* [YOUR INSTRUCTIONS]: Copy every record below, exactly as written.

* [DATA UNDER STUDY]:
*** Block opens ***
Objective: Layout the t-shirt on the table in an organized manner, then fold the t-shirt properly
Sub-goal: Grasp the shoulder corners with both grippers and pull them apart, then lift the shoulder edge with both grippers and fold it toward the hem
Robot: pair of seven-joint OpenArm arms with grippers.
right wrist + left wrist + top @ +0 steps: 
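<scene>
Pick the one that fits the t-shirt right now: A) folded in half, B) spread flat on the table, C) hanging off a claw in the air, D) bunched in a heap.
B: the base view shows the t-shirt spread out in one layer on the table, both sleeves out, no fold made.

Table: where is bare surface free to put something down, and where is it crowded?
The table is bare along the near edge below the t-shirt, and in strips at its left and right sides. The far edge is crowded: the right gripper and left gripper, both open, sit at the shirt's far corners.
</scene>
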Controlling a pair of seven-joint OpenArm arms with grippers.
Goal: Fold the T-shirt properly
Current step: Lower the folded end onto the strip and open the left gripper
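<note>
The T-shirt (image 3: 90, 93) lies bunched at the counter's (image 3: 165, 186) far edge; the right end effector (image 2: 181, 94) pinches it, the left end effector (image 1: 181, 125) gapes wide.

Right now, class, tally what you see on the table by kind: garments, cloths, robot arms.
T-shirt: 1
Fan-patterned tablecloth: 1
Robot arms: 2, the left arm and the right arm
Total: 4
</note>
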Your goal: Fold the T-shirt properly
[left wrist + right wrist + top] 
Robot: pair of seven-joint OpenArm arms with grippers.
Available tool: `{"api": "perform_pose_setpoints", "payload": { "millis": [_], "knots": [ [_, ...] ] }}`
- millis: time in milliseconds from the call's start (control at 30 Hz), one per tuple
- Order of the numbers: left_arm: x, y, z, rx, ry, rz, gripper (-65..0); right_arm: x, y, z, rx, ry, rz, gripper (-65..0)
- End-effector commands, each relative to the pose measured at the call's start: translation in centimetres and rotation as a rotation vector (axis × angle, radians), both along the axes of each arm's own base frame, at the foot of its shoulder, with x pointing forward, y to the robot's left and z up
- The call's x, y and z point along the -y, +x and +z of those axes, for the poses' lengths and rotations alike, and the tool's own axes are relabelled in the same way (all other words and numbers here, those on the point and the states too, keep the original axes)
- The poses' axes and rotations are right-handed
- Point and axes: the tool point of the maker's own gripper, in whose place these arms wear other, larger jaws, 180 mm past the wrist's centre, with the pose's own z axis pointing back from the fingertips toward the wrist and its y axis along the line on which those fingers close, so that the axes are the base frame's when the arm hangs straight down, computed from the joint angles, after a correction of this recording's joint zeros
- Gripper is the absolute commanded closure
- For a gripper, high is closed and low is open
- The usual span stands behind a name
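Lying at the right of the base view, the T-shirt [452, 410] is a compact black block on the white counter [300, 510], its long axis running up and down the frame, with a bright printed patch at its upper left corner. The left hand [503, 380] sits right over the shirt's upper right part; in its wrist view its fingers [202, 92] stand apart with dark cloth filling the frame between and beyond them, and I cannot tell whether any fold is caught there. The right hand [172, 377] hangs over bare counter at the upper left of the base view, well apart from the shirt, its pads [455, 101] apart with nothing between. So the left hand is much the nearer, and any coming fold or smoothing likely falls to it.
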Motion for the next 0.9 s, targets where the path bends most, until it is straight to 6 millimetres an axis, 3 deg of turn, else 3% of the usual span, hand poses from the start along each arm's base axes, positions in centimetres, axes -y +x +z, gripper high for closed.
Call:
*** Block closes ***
* [COMPLETED EXERCISE]:
Objective: Layout the t-shirt on the table in an organized manner, then fold the t-shirt properly
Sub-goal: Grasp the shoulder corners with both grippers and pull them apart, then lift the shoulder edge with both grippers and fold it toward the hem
Robot: pair of seven-joint OpenArm arms with grippers.
right wrist + left wrist + top @ +0 steps: 
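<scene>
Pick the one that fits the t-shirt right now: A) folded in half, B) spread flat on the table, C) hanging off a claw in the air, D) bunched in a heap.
B: the base view shows the t-shirt spread out in one layer on the table, both sleeves out, no fold made.

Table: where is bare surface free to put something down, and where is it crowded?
The table is bare along the near edge below the t-shirt, and in strips at its left and right sides. The far edge is crowded: the right gripper and left gripper, both open, sit at the shirt's far corners.
</scene>
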Controlling a pair of seven-joint OpenArm arms with grippers.
Goal: Fold the T-shirt properly
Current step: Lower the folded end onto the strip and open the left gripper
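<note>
The T-shirt (image 3: 90, 93) lies bunched at the counter's (image 3: 165, 186) far edge; the right end effector (image 2: 181, 94) pinches it, the left end effector (image 1: 181, 125) gapes wide.

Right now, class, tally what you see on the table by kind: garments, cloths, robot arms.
T-shirt: 1
Fan-patterned tablecloth: 1
Robot arms: 2, the left arm and the right arm
Total: 4
</note>
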Your goal: Fold the T-shirt properly
[left wrist + right wrist + top] 
Robot: pair of seven-joint OpenArm arms with grippers.
Available tool: `{"api": "perform_pose_setpoints", "payload": { "millis": [_], "knots": [ [_, ...] ] }}`
- millis: time in milliseconds from the call's start (control at 30 Hz), one per tuple
- Order of the numbers: left_arm: x, y, z, rx, ry, rz, gripper (-65..0); right_arm: x, y, z, rx, ry, rz, gripper (-65..0)
- End-effector commands, each relative to the pose measured at the call's start: translation in centimetres and rotation as a rotation vector (axis × angle, radians), both along the axes of each arm's own base frame, at the foot of its shoulder, with x pointing forward, y to the robot's left and z up
- The call's x, y and z point along the -y, +x and +z of those axes, for the poses' lengths and rotations alike, and the tool's own axes are relabelled in the same way (all other words and numbers here, those on the point and the states too, keep the original axes)
- The poses' axes and rotations are right-handed
- Point and axes: the tool point of the maker's own gripper, in whose place these arms wear other, larger jaws, 180 mm past the wrist's centre, with the pose's own z axis pointing back from the fingertips toward the wrist and its y axis along the line on which those fingers close, so that the axes are the base frame's when the arm hangs straight down, computed from the joint angles, after a correction of this recording's joint zeros
- Gripper is the absolute commanded closure
- For a gripper, high is closed and low is open
- The usual span stands behind a name
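Lying at the right of the base view, the T-shirt [452, 410] is a compact black block on the white counter [300, 510], its long axis running up and down the frame, with a bright printed patch at its upper left corner. The left hand [503, 380] sits right over the shirt's upper right part; in its wrist view its fingers [202, 92] stand apart with dark cloth filling the frame between and beyond them, and I cannot tell whether any fold is caught there. The right hand [172, 377] hangs over bare counter at the upper left of the base view, well apart from the shirt, its pads [455, 101] apart with nothing between. So the left hand is much the nearer, and any coming fold or smoothing likely falls to it.
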Motion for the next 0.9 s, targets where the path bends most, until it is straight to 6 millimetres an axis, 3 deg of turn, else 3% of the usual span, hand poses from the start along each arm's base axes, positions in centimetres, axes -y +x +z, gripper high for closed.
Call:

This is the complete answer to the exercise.